TASK ITEM:
Output each line of the listing exactly, though pictures are not to appear.

━━ RAW DATA ━━

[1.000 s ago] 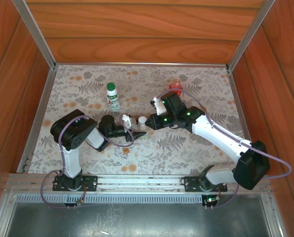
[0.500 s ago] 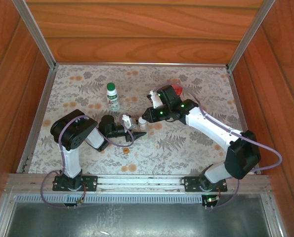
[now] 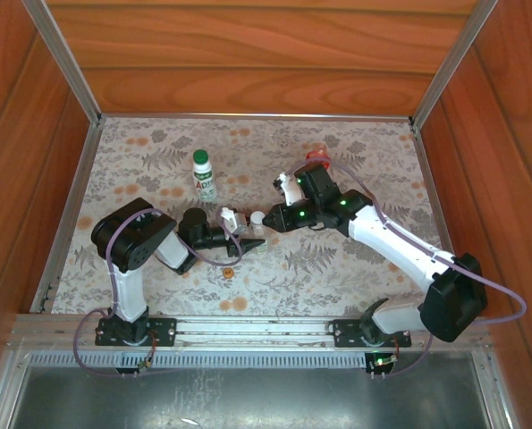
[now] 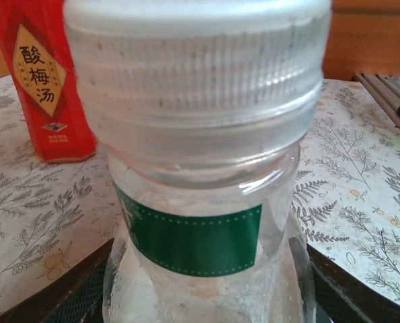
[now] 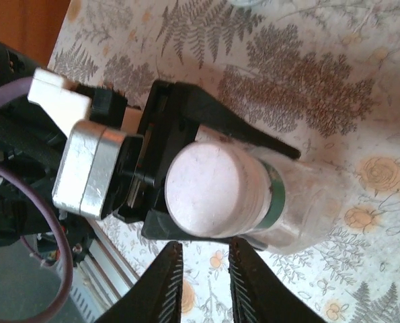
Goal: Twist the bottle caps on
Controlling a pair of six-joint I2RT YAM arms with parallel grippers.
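Observation:
The tiny clear bottle (image 4: 200, 235) with a green label band wears the white cap (image 4: 196, 74); my left gripper (image 4: 210, 299) is shut on its body, black jaws on both sides. From above, the white cap (image 3: 257, 217) tops that bottle (image 3: 259, 241) at mid table. My right gripper (image 5: 205, 252) hovers just beside the white cap (image 5: 210, 188), fingers slightly open and empty. The white bottle (image 3: 205, 183) carries the green cap (image 3: 200, 157). The red bottle (image 3: 317, 159) stands behind the right arm. The orange cap (image 3: 228, 272) lies on the mat.
A floral mat (image 3: 355, 268) covers the table, with wooden walls on three sides and a metal rail (image 3: 248, 329) along the near edge. The red bottle (image 4: 45, 81) stands close behind the held bottle.
The right arm swung in toward the left and came back out, its gripper staying near the white cap. Its fingers have parted slightly. The left arm and held bottle have not moved.

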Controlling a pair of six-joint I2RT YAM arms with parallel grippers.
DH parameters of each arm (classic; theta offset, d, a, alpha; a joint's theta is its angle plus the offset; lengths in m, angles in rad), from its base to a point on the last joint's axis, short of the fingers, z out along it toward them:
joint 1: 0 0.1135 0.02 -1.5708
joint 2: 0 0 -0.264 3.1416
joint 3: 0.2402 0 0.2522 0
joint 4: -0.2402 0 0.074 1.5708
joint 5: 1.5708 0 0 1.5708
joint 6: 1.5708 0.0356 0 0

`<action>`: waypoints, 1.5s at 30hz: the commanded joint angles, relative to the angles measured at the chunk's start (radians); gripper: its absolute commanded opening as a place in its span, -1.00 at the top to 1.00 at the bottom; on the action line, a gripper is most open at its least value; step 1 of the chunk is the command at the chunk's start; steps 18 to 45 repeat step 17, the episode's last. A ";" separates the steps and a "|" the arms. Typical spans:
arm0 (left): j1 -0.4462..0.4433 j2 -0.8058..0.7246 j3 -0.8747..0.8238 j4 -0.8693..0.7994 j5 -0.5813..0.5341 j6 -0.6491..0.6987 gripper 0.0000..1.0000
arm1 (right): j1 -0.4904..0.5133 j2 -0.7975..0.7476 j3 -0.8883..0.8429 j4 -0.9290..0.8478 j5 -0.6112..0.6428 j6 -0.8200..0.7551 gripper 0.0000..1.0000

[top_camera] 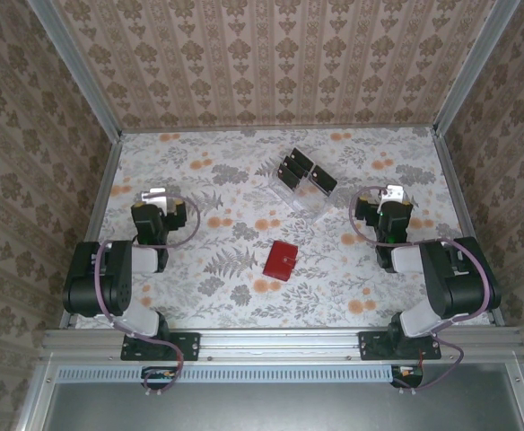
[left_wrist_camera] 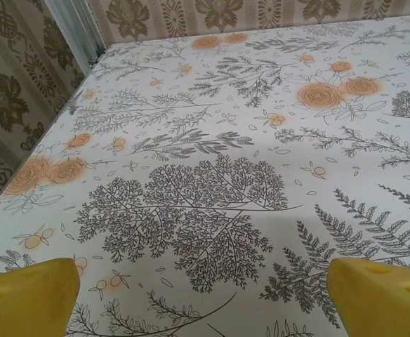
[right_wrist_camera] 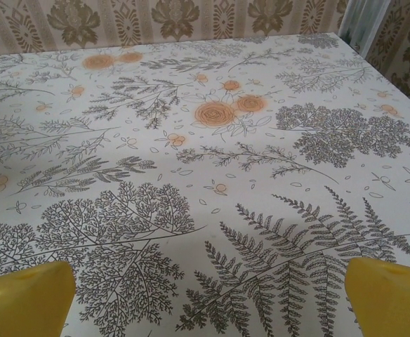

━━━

RESPONSE:
[1.000 s ago] 
[0.500 s ago] 
[now] 
[now] 
[now] 
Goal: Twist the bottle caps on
Controlling a pair of six-joint I2RT YAM arms with parallel grippers.
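Observation:
The tiny clear bottle (image 4: 200, 235) with a green label band wears the white cap (image 4: 196, 74); my left gripper (image 4: 210, 299) is shut on its body, black jaws on both sides. From above, the white cap (image 3: 257, 217) tops that bottle (image 3: 259, 241) at mid table. My right gripper (image 5: 205, 252) hovers just beside the white cap (image 5: 210, 188), fingers slightly open and empty. The white bottle (image 3: 205, 183) carries the green cap (image 3: 200, 157). The red bottle (image 3: 317, 159) stands behind the right arm. The orange cap (image 3: 228, 272) lies on the mat.
A floral mat (image 3: 355, 268) covers the table, with wooden walls on three sides and a metal rail (image 3: 248, 329) along the near edge. The red bottle (image 4: 45, 81) stands close behind the held bottle.
The right arm swung in toward the left and came back out, its gripper staying near the white cap. Its fingers have parted slightly. The left arm and held bottle have not moved.
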
Controlling a pair of six-joint I2RT YAM arms with parallel grippers.
DH parameters of each arm (classic; theta offset, d, a, alpha; a joint's theta is its angle plus the offset; lengths in m, angles in rad), from its base to a point on the last joint's axis, short of the fingers, z out along it toward them:
joint 1: 0 0.1135 0.02 -1.5708
joint 2: 0 0 -0.264 3.1416
joint 3: 0.2402 0 0.2522 0
joint 4: -0.2402 0 0.074 1.5708
joint 5: 1.5708 0 0 1.5708
joint 6: 1.5708 0.0356 0 0

`<action>`: waypoints, 1.5s at 30hz: the commanded joint angles, relative to the angles measured at the chunk's start (radians); gripper: its absolute commanded opening as a place in its span, -1.00 at the top to 1.00 at the bottom; on the action line, a gripper is most open at its least value; step 1 of the chunk is the command at the chunk's start; steps 18 to 45 repeat step 17, the episode's last. A ";" separates the steps and a "|" the arms. Typical spans:
arm0 (left): j1 -0.4462..0.4433 j2 -0.8058..0.7246 j3 -0.8747..0.8238 j4 -0.8693..0.7994 j5 -0.5813..0.5341 j6 -0.6491..0.6987 gripper 0.0000..1.0000
arm1 (right): j1 -0.4904..0.5133 j2 -0.7975..0.7476 j3 -0.8883..0.8429 j4 -0.9290..0.8478 j5 -0.6112..0.6428 j6 -0.8200..0.7551 gripper 0.0000..1.0000

[top_camera] 
[left_wrist_camera] 
[right_wrist_camera] 

That concludes the exercise.